» WORK INSTRUCTIONS: I would like the lines below, from the one with "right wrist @" through the one with "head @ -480", copied exactly and without any pictures.

» ENTRIES SUPPLIED:
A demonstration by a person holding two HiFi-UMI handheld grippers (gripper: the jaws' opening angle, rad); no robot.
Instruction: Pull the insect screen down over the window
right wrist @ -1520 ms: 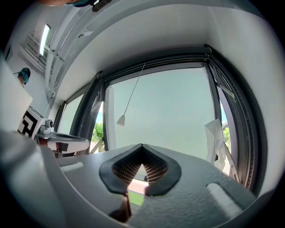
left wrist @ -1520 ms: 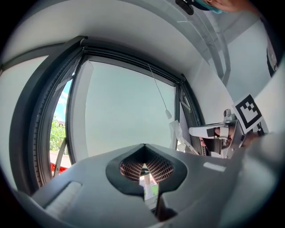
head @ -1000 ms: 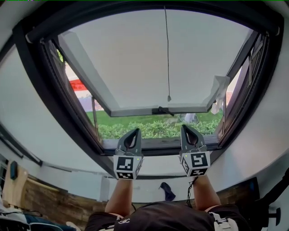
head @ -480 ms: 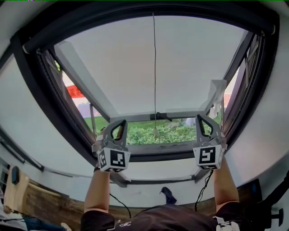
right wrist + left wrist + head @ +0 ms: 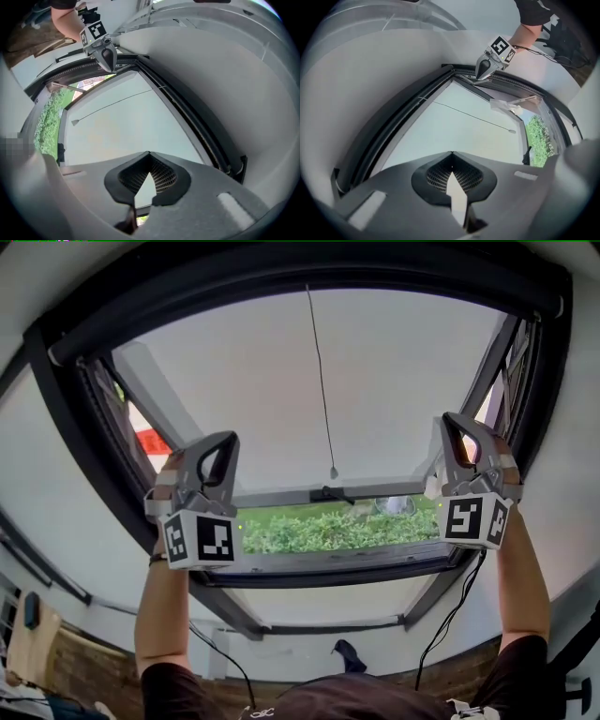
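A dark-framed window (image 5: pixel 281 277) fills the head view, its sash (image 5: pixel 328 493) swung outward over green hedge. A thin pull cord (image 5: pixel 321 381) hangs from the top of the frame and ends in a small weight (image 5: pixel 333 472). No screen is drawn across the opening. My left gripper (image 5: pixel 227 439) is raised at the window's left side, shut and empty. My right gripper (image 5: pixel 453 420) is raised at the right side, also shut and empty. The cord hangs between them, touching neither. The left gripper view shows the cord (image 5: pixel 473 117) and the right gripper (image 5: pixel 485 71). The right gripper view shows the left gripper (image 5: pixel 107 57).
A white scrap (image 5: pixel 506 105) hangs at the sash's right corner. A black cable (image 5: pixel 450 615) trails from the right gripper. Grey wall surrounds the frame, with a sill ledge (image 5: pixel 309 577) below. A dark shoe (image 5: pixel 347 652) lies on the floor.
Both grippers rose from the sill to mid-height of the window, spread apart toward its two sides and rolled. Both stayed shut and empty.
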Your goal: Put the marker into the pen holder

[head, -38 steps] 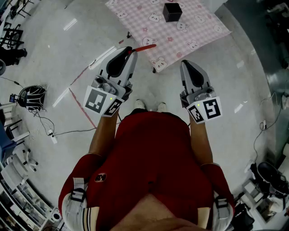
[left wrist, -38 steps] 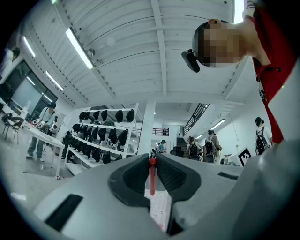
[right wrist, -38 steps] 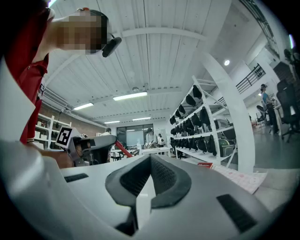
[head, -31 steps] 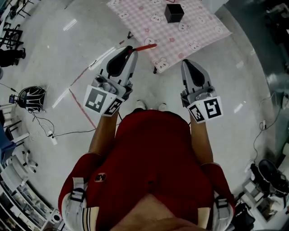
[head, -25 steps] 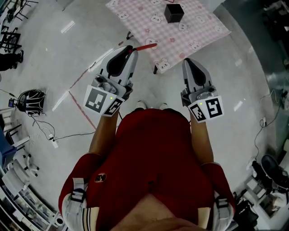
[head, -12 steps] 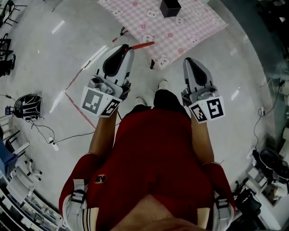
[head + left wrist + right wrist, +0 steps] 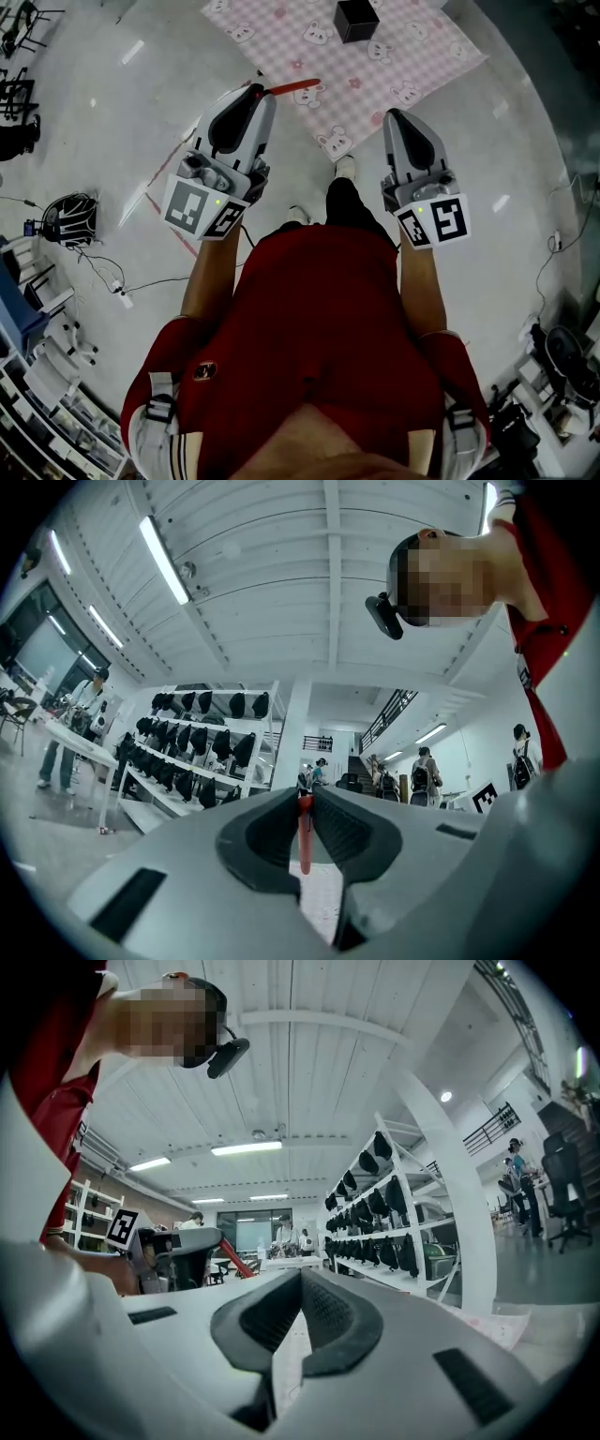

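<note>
My left gripper point(image 7: 259, 89) is shut on a red marker point(image 7: 292, 87) that sticks out to the right from its tips, over the near edge of the pink checked cloth point(image 7: 394, 47). In the left gripper view the red marker point(image 7: 305, 836) stands pinched between the closed jaws of the left gripper point(image 7: 306, 803). The black pen holder point(image 7: 356, 19) stands on the cloth, farther ahead. My right gripper point(image 7: 395, 117) is shut and holds nothing, with its tips near the cloth's edge. The right gripper point(image 7: 300, 1274) shows its jaws closed in its own view.
The cloth lies on a pale glossy floor with red tape lines point(image 7: 159, 178). A helmet and cables point(image 7: 66, 216) lie at the left, and more gear sits at the lower right point(image 7: 562, 347). The person's feet point(image 7: 345, 169) are just short of the cloth. Shelves of helmets point(image 7: 197, 733) stand in the room.
The person has stepped forward toward the cloth. Both grippers have come nearer to it, and the marker tip now lies over its near edge. Both grippers stayed shut.
</note>
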A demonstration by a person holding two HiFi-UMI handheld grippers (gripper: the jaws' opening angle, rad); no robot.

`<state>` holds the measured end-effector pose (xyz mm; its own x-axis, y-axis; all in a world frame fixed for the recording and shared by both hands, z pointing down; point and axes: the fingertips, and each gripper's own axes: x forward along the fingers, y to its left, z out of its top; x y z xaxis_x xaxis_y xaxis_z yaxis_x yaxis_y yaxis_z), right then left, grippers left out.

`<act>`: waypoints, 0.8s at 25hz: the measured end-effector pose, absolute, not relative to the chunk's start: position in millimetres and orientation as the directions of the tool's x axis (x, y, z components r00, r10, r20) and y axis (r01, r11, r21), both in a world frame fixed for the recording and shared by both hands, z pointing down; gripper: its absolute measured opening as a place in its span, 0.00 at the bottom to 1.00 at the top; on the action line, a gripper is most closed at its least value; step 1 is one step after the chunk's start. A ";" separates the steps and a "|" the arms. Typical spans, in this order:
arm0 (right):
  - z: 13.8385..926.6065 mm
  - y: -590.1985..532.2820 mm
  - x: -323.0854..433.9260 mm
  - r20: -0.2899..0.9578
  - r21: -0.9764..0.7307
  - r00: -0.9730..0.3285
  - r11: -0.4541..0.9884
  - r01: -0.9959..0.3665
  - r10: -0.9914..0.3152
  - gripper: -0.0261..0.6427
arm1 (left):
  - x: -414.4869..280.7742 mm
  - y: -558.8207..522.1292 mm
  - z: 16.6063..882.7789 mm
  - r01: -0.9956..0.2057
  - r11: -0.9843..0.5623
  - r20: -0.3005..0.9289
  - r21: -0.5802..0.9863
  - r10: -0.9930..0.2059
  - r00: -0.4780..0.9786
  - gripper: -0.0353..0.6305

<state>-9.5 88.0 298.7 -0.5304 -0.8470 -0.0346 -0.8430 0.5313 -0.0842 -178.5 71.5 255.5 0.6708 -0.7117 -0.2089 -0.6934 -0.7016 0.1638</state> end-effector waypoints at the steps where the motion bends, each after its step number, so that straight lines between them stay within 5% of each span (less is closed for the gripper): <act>1: 300.3 79.4 -4.7 -0.036 -0.088 -0.532 0.533 -0.842 -0.846 0.04 | -172.0 63.2 255.6 -0.693 -0.703 -0.203 0.158 -0.710 0.674 0.14; 20: 308.5 -61.7 88.8 -0.075 -0.125 -0.568 0.573 -0.810 -0.819 0.04 | -75.8 -79.3 255.0 -0.748 -0.659 -0.113 0.075 -0.751 0.650 0.14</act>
<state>88.8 -61.7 308.5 -0.5683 -0.8195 -0.0747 -0.8099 0.5730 -0.1250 -75.8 -79.3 255.0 0.6501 -0.7513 -0.1134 -0.7485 -0.6589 0.0747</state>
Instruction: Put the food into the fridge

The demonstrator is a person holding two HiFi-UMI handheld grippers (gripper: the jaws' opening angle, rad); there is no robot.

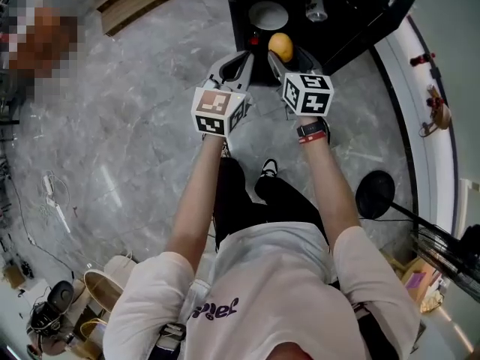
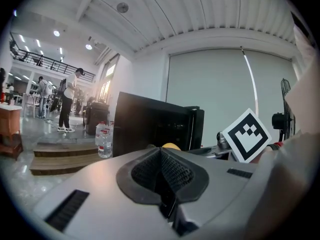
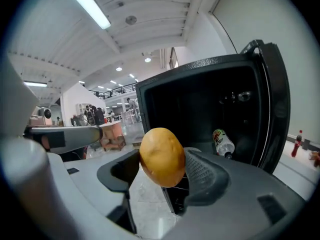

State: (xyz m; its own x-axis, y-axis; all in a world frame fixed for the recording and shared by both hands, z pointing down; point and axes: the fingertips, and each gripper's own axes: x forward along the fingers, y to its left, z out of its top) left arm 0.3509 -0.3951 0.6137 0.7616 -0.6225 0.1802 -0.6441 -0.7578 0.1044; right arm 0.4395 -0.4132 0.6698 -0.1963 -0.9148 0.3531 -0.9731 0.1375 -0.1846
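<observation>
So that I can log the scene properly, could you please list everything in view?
Potato: one, yellow-brown, between the right tongs.
Fridge: one, black, door open, ahead.
Bottle: one, clear, labelled, inside the fridge.
Bowl: one, white, in or on the fridge, unclear.
Water bottle: one, clear, on the wooden step.
Fan: one, black, on the floor, right.
Left tongs: one, grey, shut, empty.
Right tongs: one, grey, shut on the potato.
</observation>
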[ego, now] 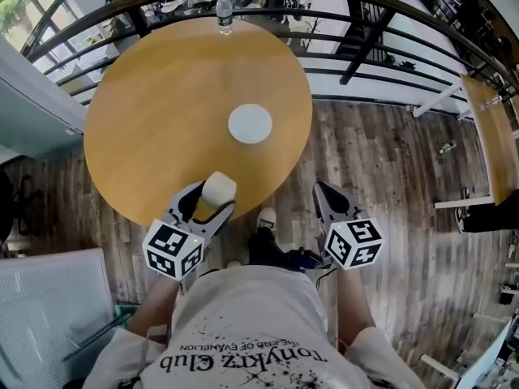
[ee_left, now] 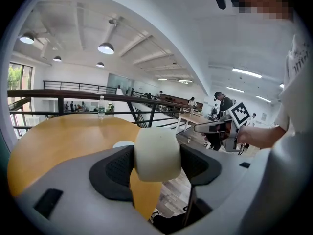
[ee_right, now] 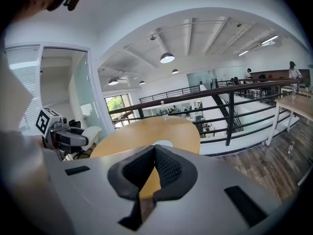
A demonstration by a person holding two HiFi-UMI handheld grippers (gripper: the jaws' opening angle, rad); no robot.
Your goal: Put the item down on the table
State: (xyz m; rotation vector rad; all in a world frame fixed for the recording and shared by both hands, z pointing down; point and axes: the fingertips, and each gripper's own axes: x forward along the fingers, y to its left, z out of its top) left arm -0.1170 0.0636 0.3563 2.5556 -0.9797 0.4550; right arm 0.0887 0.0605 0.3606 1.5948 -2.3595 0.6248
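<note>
A white cup point(ego: 219, 188) lies on its side between the jaws of my left gripper point(ego: 210, 200), which is shut on it. It hangs over the near edge of the round wooden table point(ego: 162, 112). In the left gripper view the cup point(ee_left: 157, 153) fills the gap between the black pads point(ee_left: 113, 169), and the table point(ee_left: 54, 138) spreads out ahead. My right gripper point(ego: 323, 190) is over the plank floor to the right of the table, shut and empty; its pads point(ee_right: 166, 168) meet at the tips.
A white saucer point(ego: 250, 124) sits right of the table's middle, ahead of the cup. A water bottle point(ego: 225, 14) stands at the table's far edge. A black railing point(ego: 365, 35) curves behind the table. Another wooden table point(ego: 495, 128) is at the far right.
</note>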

» RESULT OF THIS TASK:
right wrist @ -1520 ms: 
left wrist @ -1520 ms: 
head @ -1000 ms: 
head @ -480 ms: 

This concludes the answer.